Print back each record unchanged, without pictures.
◇ ◇ ◇
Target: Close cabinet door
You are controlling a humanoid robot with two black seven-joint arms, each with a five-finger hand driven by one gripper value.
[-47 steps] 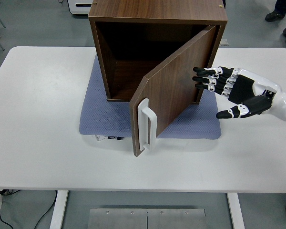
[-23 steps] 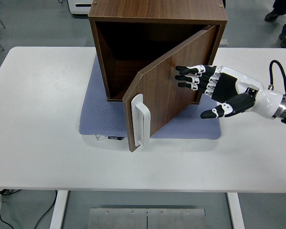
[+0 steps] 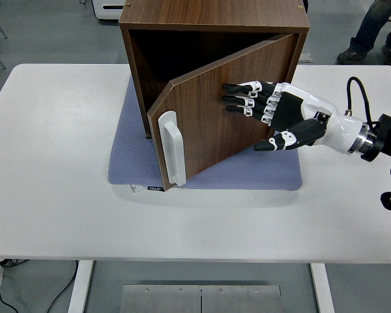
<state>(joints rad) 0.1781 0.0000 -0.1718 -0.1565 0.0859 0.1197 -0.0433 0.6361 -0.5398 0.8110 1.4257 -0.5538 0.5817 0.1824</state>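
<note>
The wooden cabinet (image 3: 182, 16) stands on a blue-grey mat (image 3: 133, 156) toward twelve o'clock on the white table (image 3: 52, 195); its door (image 3: 208, 111) hangs partly open, white handle (image 3: 171, 147) at its seven o'clock corner; the right hand (image 3: 274, 112), fingers (image 3: 238, 98) spread flat, presses the door's outer face.

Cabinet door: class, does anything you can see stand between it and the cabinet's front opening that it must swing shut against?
Nothing visible does. The cabinet door is partly open, the right hand has its fingers flat on its outer face, and the visible part of the cabinet opening behind it looks clear, though dark.
</note>
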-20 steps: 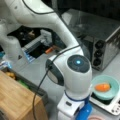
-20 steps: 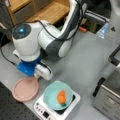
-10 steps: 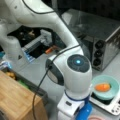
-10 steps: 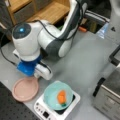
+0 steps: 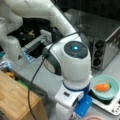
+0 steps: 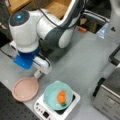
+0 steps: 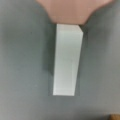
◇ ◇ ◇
WRITTEN SOLUTION:
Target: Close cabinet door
You are controlling a humanoid robot with two black seven-joint arms, each with a five-finger hand driven by one gripper value.
[-47 steps] 
[-23 steps] 
[+0 steps] 
<state>(joints rad) 0.1781 0.0000 -0.1718 -0.1565 0.0859 0.1197 -0.0433 0.6361 -0.5398 0.8110 1.4257 -0.5538 0.5817 0.1824</state>
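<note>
The wooden cabinet (image 3: 182, 16) stands on a blue-grey mat (image 3: 133, 156) toward twelve o'clock on the white table (image 3: 52, 195); its door (image 3: 208, 111) hangs partly open, white handle (image 3: 171, 147) at its seven o'clock corner; the right hand (image 3: 274, 112), fingers (image 3: 238, 98) spread flat, presses the door's outer face.

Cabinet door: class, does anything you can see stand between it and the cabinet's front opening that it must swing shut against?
Nothing visible does. The cabinet door is partly open, the right hand has its fingers flat on its outer face, and the visible part of the cabinet opening behind it looks clear, though dark.
</note>
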-20 steps: 
-20 steps: 
-10 steps: 
-10 steps: 
+0 steps: 
+0 steps: 
+0 steps: 

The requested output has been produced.